What genre(s) do you work in?

I actually never thought about drawing in some specific genre, I pretty much draw what and how I feel that day.

TheLastWatchman

Whose work inspires you most -- who are your role models as an artist?

Well, I can't pick just one artist, there are so many of them. But if I could pick three of them, the first would be my great-grandfather who introduced me to art, the second is Sycra Yasin who taught me that mileage is more important than talent, and the most recent one is Kim Jung Gi because, well, just look at his work and you will know why.

How and when did you get to try digital painting for the first time?

My first time was in 2012 in the house of my friend, who had a Wacom Cintiq 13. He let me try it with Photoshop CS4 and my first impression of it was "I want one".

What makes you choose digital over traditional painting?

That would probably be freedom of tools. Because I'm the constantly changing and erasing type of guy. And with digital not only that changing stuff is fast and clean but also, as the saying goes, "pixels are cheap".

TheLonelyFisherman

How did you find out about Krita?

The first time I heard about Krita was about 2 years ago on Sycra's Youtube channel, I think he drew his self-portrait. But I didn't pay much attention to it because in that time I was using Photoshop for my paintings, which I didn't like but it was the only software that I knew how to use.

What was your first impression?

OK, I remember this moment very well. When I first opened Krita, picked the first brush I saw, I think that it was the Color Smudge type, then I started with painting, and this is what I had in my mind: "This is weird, but kinda cool, but weird... yeah I love it". I hope this sums it up well.

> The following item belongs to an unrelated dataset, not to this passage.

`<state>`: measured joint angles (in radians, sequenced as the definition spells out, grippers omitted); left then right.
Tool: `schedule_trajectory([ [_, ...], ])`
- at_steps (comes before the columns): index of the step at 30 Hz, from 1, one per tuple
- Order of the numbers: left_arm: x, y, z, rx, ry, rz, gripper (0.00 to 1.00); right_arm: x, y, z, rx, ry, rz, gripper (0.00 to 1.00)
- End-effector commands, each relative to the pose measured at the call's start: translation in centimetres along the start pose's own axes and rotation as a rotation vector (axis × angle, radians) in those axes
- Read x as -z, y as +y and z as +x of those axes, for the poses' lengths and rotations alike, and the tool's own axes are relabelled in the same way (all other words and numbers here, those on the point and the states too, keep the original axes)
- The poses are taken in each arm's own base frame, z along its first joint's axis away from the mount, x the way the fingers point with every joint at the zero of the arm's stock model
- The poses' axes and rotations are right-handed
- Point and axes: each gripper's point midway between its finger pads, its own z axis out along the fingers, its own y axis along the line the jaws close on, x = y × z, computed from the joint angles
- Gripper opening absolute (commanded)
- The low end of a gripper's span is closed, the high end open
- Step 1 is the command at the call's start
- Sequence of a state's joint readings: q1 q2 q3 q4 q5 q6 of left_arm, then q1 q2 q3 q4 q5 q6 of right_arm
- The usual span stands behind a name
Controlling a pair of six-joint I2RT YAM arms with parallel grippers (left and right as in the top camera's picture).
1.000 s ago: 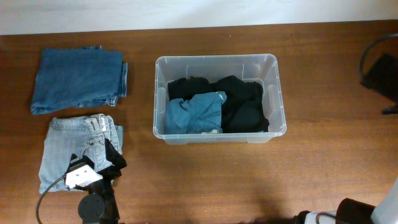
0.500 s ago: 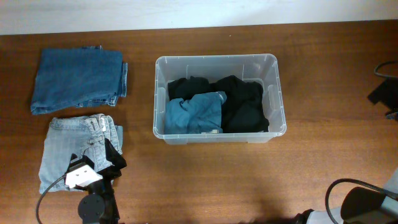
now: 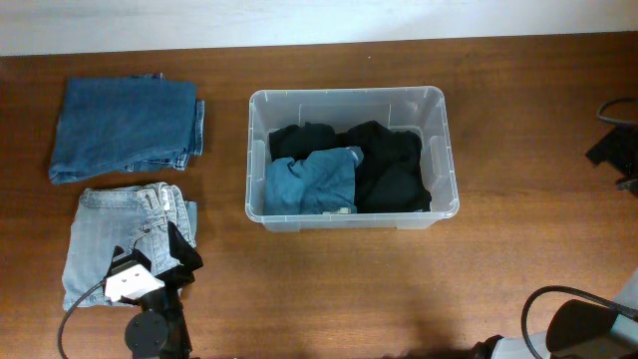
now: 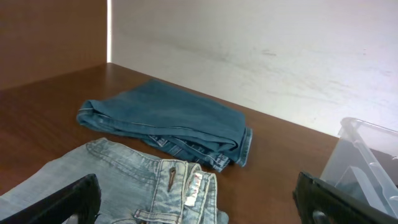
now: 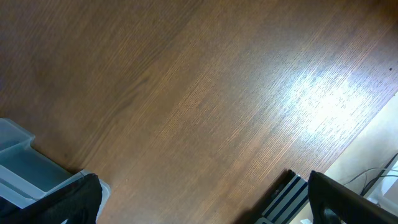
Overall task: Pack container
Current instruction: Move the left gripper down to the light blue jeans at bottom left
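Note:
The clear plastic container (image 3: 344, 95) stands at the table's middle. It holds black clothes (image 3: 389, 165) and a teal garment (image 3: 314, 181). Folded dark blue jeans (image 3: 125, 128) lie at the far left, with folded light blue jeans (image 3: 120, 239) in front of them. My left gripper (image 3: 179, 256) hovers open and empty over the light jeans' right edge. In the left wrist view the left gripper (image 4: 199, 208) has its jaws wide apart above the light jeans (image 4: 124, 180). My right gripper (image 5: 205, 211) is open and empty, high over bare wood, with the container's corner (image 5: 25, 171) at the lower left.
The dark jeans (image 4: 168, 121) and the container's corner (image 4: 367, 162) show in the left wrist view. A white wall runs behind the table. Dark parts of the right arm (image 3: 618, 150) sit at the right edge, and its base (image 3: 578, 334) is at the bottom right.
The right arm drew back toward the right edge and the lower right corner a second ago, then stayed still. The left arm and the clothes have not moved.

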<state>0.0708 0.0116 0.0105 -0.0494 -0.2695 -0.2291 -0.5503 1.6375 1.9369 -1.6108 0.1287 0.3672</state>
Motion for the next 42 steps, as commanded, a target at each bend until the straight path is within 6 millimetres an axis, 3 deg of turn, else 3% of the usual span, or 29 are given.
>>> schedule_trajectory([
  [1, 0.1, -1.2, -0.3, 0.008, -0.007, 0.073, 0.99, 0.1, -0.1, 0.1, -0.018, -0.002, -0.008, 0.99],
  [2, 0.1, -1.5, -0.8, 0.014, -0.029, 0.084, 0.99, 0.1, -0.1, 0.1, -0.018, -0.002, -0.008, 0.99],
  [6, 1.8, -4.1, -7.5, 0.045, -0.189, 0.207, 0.99, 0.1, -0.1, 0.1, -0.018, -0.002, -0.008, 0.99],
  [13, 4.3, -5.5, -16.3, -0.009, -0.290, 0.222, 0.99, 0.1, -0.1, 0.1, -0.018, -0.002, -0.008, 0.98],
  [15, 4.3, -5.6, -18.9, -0.077, -0.236, 0.174, 0.99, 0.1, -0.1, 0.1, -0.018, -0.002, -0.008, 0.99],
  [24, 0.1, -2.2, -21.4, -0.328, 0.317, -0.184, 0.99, 0.1, -0.1, 0.1, -0.018, -0.002, -0.008, 0.99],
  [29, -3.1, 0.5, -19.6, -0.347, 0.497, -0.301, 0.99, 0.1, -0.1, 0.1, -0.018, -0.002, -0.008, 0.98],
  [33, -6.6, 3.0, -15.4, -0.276, 0.670, -0.307, 0.99, 0.1, -0.1, 0.1, -0.018, -0.002, -0.008, 0.99],
  [36, -8.6, 6.5, -11.7, -0.190, 0.810, -0.343, 0.99, 0.1, -0.1, 0.1, -0.018, -0.002, -0.008, 0.98],
  [38, -9.1, 9.7, -8.7, -0.141, 0.926, -0.407, 0.99, 0.1, -0.1, 0.1, -0.018, -0.002, -0.008, 0.98],
  [42, -10.2, 13.0, -5.0, -0.102, 1.043, -0.458, 0.99, 0.1, -0.1, 0.1, -0.018, -0.002, -0.008, 0.99],
])
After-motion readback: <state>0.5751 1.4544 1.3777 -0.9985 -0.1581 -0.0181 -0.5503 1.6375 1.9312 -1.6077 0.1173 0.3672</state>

What do you love about Krita?

Mainly these almost traditional-like brush engines, and the fact that it runs on GNU/Linux, Windows and Mac OS.

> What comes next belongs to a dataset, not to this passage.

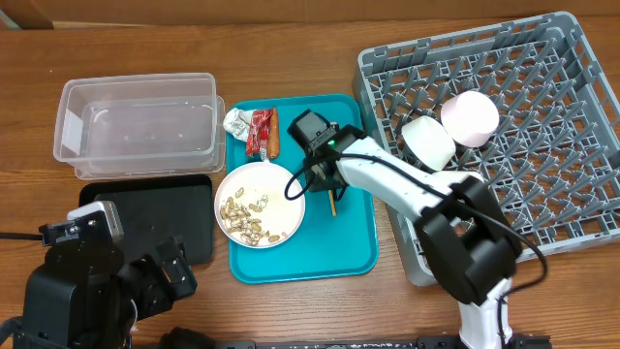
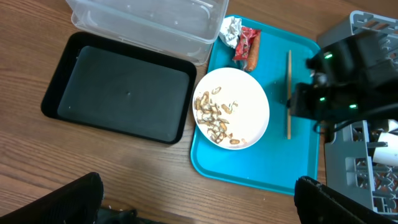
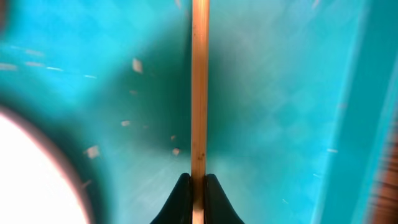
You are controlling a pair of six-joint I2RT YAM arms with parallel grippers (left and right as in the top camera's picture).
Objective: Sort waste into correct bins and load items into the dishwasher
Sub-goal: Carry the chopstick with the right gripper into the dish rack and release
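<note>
Because the chopstick (image 3: 199, 93) lies flat and thin on the teal tray (image 3: 280, 93), the right gripper (image 3: 198, 194) meets it from straight above. The wrist view shows its fingers (image 3: 180, 196) pressed to either side of the stick near one end, jaws clenched on it. Whether the stick has left the tray surface I cannot tell. From overhead its free end pokes out below the gripper, between the plate (image 1: 281, 184) and the tray's right rim.

A hold so near one end leaves a long free length, so I judge the stick could swing on the way to the rack (image 1: 542, 194), which stands just right of the tray. That closeness suits this arm. A pink bowl (image 1: 471, 118) and a white bowl (image 1: 428, 142) already sit among the rack's pegs.

The plate probably waits because it carries shells (image 1: 247, 218), which belong in a bin first. The silvery wrapper (image 1: 236, 121), red wrapper (image 1: 258, 132) and sausage (image 1: 273, 134) are bunched at the tray's top-left corner, the corner nearest the tub (image 1: 136, 121). The tub and the black tray (image 1: 155, 218) show nothing inside.

The left gripper (image 2: 198, 199) hangs near the table's front edge with its fingers spread wide and holding nothing, well apart from the right arm's work
</note>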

What do you think needs improvement in Krita? Is there anything that really annoys you?

I would like to see a realtime histogram of all visible layers, not only for one selected layer. And some performance improvement for filters.

What sets Krita apart from the other tools that you use?

I'm a GNU/Linux user and when I wanted to paint I always had to reboot to Windows to use Photoshop for painting, so with Krita I don't have to use Windows at all.

And as I said before, I love Krita's brush engines.

If you had to pick one favourite of all your work done in Krita so far, what would it be, and why?

This is hard; it's like asking parents which is their favourite child, but if I had to choose it would be probably my recent painting from my series #BigNoses called "It's Something"

It'sSomething

What techniques and brushes did you use in it?

For most of my work I'm using my own brush, which is a rectangle brush with pressure size and softness, plus airbrush and some texture brushes. And my technique is pretty simple pipeline: lineart → base colors → shades → rendering.

Where can people see more of your work?

I'm frequently posting my work on these sites:

Twitter https://twitter.com/marts_art Instagram https://www.instagram.com/marts_struggle_with_drawing/ DeviantArt http://marts-art.deviantart.com/

Or on my Youtube channel https://www.youtube.com/channel/UC0099tv90SxjQJ2PtIh7_EQ

Anything else you'd like to share?

I would like to thank you for inviting me to this interview. I really admire the work you're doing on Krita, so keep going this way.